INSTRUCTIONS TO FOLLOW: Look through the records and copy each line with the string "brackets" in it.

[Opening EXERCISE MATERIALS section]

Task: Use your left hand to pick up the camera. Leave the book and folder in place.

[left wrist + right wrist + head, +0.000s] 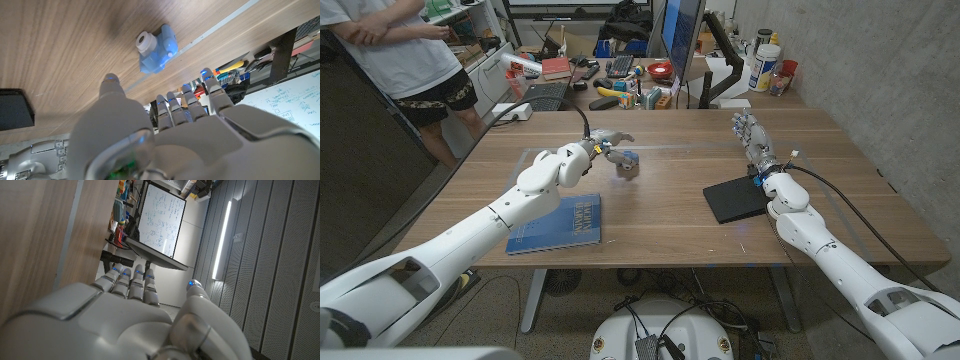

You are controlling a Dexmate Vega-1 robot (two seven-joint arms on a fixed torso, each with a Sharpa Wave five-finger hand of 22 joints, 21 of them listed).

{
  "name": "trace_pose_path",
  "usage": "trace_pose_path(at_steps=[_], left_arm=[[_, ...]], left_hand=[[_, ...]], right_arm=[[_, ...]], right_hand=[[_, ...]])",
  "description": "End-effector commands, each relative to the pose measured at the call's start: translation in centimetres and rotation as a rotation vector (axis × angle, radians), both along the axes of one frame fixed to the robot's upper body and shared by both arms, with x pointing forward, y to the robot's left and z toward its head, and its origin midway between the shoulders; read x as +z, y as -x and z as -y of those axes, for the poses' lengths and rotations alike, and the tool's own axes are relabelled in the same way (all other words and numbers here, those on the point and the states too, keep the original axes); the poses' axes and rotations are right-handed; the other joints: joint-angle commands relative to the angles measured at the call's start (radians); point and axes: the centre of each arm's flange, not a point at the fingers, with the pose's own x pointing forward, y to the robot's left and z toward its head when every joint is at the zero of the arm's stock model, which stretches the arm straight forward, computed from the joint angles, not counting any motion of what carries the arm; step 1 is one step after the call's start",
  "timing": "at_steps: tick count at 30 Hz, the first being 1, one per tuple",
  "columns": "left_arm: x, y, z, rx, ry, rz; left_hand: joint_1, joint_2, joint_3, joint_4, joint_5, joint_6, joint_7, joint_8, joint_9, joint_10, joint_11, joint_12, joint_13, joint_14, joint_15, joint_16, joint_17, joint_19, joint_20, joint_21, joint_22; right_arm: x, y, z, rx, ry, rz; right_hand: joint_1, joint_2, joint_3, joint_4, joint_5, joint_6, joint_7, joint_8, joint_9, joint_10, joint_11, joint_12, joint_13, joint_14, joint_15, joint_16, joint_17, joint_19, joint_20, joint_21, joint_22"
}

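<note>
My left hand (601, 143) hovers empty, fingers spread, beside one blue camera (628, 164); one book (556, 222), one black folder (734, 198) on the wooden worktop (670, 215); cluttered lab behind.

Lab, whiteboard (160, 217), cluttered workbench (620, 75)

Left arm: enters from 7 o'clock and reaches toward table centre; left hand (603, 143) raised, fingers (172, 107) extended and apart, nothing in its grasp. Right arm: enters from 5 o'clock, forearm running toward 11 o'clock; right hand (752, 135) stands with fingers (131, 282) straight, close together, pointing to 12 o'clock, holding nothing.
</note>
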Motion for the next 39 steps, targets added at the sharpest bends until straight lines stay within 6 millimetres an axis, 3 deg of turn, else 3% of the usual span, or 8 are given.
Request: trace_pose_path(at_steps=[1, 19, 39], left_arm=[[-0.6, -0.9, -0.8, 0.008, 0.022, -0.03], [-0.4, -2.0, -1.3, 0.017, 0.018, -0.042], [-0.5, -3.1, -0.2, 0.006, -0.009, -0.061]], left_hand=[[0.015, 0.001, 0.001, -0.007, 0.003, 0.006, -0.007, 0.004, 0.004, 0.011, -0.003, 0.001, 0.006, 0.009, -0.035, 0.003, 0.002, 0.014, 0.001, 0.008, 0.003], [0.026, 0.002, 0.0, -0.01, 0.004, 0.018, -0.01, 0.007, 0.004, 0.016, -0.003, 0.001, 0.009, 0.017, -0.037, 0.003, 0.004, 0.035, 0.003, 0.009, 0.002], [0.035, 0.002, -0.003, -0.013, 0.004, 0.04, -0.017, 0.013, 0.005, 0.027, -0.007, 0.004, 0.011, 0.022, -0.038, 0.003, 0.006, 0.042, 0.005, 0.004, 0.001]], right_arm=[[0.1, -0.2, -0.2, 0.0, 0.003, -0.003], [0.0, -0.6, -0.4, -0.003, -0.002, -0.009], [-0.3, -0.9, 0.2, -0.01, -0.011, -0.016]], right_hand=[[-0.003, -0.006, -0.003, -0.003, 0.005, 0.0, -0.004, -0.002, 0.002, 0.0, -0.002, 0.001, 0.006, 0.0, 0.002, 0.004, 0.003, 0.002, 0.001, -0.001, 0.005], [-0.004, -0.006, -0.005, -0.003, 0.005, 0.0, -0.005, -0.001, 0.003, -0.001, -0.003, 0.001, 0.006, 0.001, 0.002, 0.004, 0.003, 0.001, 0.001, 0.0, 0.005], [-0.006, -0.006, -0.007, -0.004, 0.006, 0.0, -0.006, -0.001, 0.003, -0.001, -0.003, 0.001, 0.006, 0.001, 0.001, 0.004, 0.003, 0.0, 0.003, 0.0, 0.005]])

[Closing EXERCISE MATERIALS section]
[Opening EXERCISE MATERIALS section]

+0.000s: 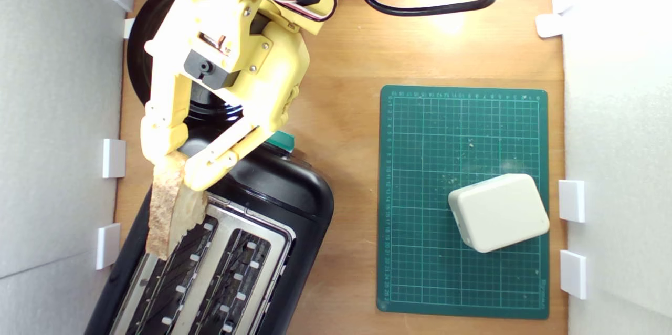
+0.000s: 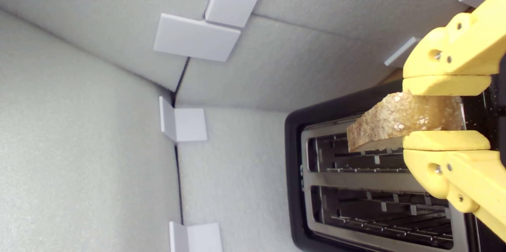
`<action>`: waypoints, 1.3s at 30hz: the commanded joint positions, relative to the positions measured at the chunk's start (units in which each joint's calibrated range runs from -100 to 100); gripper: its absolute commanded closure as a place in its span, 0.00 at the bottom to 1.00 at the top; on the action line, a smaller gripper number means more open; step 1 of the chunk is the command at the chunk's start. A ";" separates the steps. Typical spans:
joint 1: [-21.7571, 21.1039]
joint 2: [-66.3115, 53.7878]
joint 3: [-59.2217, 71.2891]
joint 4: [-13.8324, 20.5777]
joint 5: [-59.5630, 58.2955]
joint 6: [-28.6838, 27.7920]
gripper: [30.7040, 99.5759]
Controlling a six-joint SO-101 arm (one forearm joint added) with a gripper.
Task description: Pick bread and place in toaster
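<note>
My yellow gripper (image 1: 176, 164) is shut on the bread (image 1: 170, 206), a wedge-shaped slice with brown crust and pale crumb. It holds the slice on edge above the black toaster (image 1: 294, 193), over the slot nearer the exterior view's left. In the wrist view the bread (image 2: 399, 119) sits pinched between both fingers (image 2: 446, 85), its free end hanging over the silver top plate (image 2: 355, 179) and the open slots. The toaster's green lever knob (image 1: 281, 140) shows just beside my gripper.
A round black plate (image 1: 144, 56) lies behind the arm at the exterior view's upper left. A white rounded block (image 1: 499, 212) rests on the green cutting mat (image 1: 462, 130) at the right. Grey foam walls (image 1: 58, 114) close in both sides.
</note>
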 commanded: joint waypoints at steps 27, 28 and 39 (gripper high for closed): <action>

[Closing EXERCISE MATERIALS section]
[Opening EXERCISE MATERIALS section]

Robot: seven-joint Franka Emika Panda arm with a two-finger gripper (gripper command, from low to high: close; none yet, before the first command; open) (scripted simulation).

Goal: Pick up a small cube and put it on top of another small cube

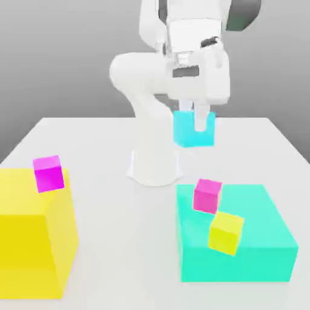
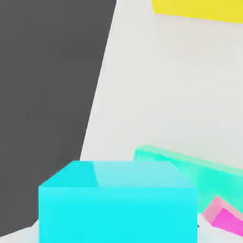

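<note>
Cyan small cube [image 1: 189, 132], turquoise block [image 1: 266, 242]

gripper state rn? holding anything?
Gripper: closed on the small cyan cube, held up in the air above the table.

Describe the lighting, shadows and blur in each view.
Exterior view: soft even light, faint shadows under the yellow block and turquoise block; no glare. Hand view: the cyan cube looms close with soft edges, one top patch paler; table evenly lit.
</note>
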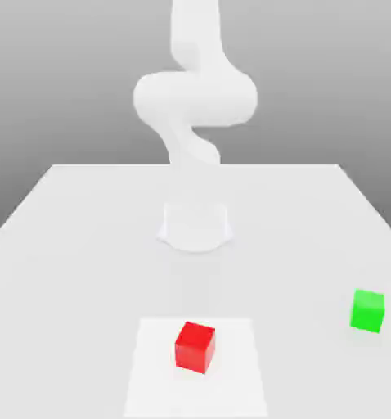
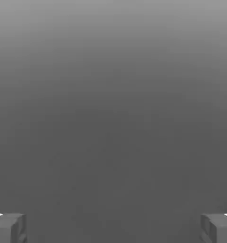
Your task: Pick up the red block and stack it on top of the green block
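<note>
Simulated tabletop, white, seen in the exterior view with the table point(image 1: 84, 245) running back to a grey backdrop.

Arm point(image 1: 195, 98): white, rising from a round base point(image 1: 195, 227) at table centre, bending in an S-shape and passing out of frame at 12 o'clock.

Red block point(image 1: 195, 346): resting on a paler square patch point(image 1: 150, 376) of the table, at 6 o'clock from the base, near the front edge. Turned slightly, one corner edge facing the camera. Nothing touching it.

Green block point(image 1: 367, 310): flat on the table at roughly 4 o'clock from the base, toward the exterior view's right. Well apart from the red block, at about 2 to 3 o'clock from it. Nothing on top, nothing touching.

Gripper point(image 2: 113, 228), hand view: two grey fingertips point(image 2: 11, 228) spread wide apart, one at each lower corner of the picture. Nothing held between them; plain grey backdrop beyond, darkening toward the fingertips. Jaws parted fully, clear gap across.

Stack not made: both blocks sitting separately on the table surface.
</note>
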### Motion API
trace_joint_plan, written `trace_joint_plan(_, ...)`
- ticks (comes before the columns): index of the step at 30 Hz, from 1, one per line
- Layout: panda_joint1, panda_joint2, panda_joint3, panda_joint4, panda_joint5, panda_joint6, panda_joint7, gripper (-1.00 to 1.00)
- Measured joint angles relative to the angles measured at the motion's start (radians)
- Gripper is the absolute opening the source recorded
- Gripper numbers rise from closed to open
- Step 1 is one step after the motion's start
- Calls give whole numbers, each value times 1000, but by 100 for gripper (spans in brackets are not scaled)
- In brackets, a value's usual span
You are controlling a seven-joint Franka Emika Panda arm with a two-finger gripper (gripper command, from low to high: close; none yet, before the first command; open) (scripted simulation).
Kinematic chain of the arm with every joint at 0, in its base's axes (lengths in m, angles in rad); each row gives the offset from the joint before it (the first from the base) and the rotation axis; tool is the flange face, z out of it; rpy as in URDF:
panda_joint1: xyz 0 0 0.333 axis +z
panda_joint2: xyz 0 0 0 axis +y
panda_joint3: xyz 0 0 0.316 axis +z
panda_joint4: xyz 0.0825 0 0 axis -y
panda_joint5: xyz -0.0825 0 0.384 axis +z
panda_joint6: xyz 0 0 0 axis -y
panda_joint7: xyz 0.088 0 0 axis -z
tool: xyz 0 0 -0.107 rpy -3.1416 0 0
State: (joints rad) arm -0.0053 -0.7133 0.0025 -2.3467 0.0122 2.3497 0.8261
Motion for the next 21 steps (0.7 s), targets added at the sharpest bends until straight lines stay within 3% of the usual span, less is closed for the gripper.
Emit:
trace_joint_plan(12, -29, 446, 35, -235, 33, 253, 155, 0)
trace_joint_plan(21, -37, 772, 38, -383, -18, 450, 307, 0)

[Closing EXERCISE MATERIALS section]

TASK RESPONSE:
- Calls give whole numbers, each value times 1000, but by 100 for gripper (spans in brackets are not scaled)
- In brackets, a value's usual span

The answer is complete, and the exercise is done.